Statistical models included blood lead concentration as a continuous variable or as a three-level ordinal classification variable with categories ≤ 5.0 μg/dL, 5.0–9.9 μg/dL, and ≥ 10.0 μg/dL. These groupings were chosen based on recent Centers for Disease Control and Prevention (CDC) reference levels, clinical utility, and as having significance for informing public health policy [26, 27]. For instance, a goal of Healthy People 2020 was to eliminate blood lead levels greater than 10 μg/dL, and presently, the CDC considers 5 μg/dL as an action level for the introduction of monitoring of the child and remediation in the home . Candidate confounders were identified from the existing literature [14, 17, 18, 28,29,30,31,32,33]. To identify the minimally sufficient set of adjustment variables, a directed acyclic graph (DAG) was constructed using DAGitty software (version 3.0) . The minimally sufficient set of variables identified from the DAG were child sex, birthweight, daycare attendance, maternal race, education, parity, ever having breastfed, average adjusted income, and total number of cigarettes smoked per day in the household.

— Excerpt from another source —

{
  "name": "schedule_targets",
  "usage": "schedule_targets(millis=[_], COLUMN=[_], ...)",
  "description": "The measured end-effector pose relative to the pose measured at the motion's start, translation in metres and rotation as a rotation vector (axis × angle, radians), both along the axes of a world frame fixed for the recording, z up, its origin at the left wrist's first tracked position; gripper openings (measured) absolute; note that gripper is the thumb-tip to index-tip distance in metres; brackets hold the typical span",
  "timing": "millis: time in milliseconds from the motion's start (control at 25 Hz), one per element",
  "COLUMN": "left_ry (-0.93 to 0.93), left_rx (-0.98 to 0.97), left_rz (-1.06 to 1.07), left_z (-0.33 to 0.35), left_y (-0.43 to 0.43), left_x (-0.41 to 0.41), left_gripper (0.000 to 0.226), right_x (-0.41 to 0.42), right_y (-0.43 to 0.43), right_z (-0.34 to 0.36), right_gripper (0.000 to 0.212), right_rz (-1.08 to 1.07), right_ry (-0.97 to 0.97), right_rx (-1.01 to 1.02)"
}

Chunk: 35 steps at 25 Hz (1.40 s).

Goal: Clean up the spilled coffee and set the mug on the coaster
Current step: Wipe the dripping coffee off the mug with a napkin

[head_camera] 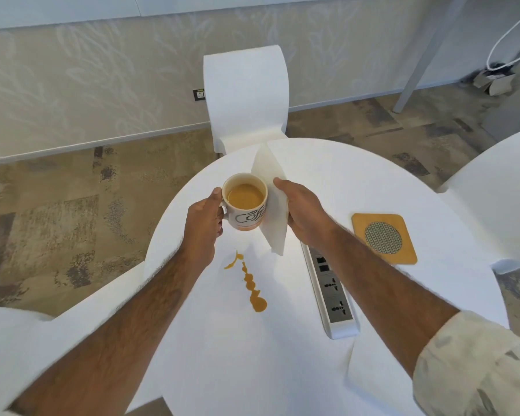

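My left hand (203, 219) grips the handle of a white mug (244, 202) with dark lettering, and light brown coffee fills most of it. The mug hangs above the round white table (327, 175). My right hand (302, 213) holds a white napkin (275, 202) upright, right beside the mug. A trail of spilled coffee (251, 283) lies on the table below the mug, running toward me. An orange square coaster (383, 237) with a grey mesh disc rests on the table to the right of my right arm.
A white power strip (333, 295) with sockets lies on the table under my right forearm, between the spill and the coaster. White chairs stand at the far side (246, 94), at the right (499, 187) and at the near left (27, 340).
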<state>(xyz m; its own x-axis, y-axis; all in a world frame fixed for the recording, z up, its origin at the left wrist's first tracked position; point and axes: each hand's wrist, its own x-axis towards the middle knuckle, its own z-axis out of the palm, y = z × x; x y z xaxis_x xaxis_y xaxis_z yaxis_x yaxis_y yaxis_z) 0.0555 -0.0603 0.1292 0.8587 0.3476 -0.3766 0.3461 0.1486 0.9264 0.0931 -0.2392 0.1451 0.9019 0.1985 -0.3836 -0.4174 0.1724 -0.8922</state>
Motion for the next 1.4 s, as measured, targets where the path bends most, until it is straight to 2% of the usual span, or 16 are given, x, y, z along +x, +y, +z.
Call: schedule_targets(millis=[240, 320, 640, 800, 880, 1080, 1200, 1280, 1320, 1400], left_ry=[-0.009, -0.009, 0.013, 0.004, 0.001, 0.018, 0.013, 0.006, 0.004, 0.001], left_rx=[-0.008, -0.029, -0.082, -0.095, -0.096, -0.105, -0.117, -0.122, -0.125, -0.124], left_rz=[-0.052, -0.066, -0.080, -0.096, -0.101, -0.109, -0.123, -0.124, -0.125, -0.123], left_z=[-0.078, -0.099, -0.141, -0.146, -0.147, -0.147, -0.147, -0.147, -0.147, -0.146], left_y=[0.022, 0.027, 0.037, 0.041, 0.043, 0.043, 0.043, 0.044, 0.044, 0.043], left_x=[0.054, 0.068, 0.083, 0.081, 0.079, 0.076, 0.074, 0.073, 0.072, 0.071], left_gripper=[0.043, 0.043, 0.043, 0.044, 0.043, 0.043, 0.042, 0.042, 0.042, 0.044], right_x=[0.045, 0.056, 0.068, 0.069, 0.069, 0.068, 0.066, 0.062, 0.059, 0.053], right_y=[0.017, 0.020, 0.032, 0.034, 0.035, 0.028, 0.012, -0.004, -0.012, -0.025], right_z=[-0.080, -0.098, -0.125, -0.131, -0.136, -0.138, -0.131, -0.123, -0.118, -0.109], right_gripper=[0.033, 0.031, 0.021, 0.038, 0.038, 0.036, 0.023, 0.025, 0.028, 0.034], right_rz=[-0.051, -0.059, -0.034, -0.025, -0.011, -0.013, -0.123, -0.192, -0.198, -0.168], right_ry=[0.056, 0.056, 0.087, 0.120, 0.113, 0.048, -0.001, -0.034, -0.071, -0.190], right_rx=[-0.025, -0.043, -0.084, -0.098, -0.113, -0.156, -0.175, -0.175, -0.201, -0.402])
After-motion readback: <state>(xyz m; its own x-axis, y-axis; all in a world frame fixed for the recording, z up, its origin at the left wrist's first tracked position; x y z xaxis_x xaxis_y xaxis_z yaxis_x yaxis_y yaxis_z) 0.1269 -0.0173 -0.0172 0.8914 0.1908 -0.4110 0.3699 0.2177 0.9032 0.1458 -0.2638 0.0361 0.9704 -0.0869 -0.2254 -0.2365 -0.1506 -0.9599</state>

The risk ratio for asthma and respective 95% confidence interval (CI) were estimated using log-binomial regression for each parameterization of lead. In total, 10 primary models were fit: five unadjusted, and five adjusted, examining (1) concurrent 48-month blood lead levels, (2) peak 48-month blood lead levels, (3) lifetime average at 48-month blood lead levels, (4) peak 24-month blood lead levels, and (5) infancy average at 24-month blood lead levels. As a secondary analysis, continuous parametrizations of age-specific lead measurements at 6, 12, 18, 24, 36, 48, 60, and 72 months of age were examined. Risk ratios and p values for linear trend were considered statistically significant if p < 0.05. All data management and analyses were performed using the SAS software system (SAS Institute Inc., Cary, NY, USA; version 9.4).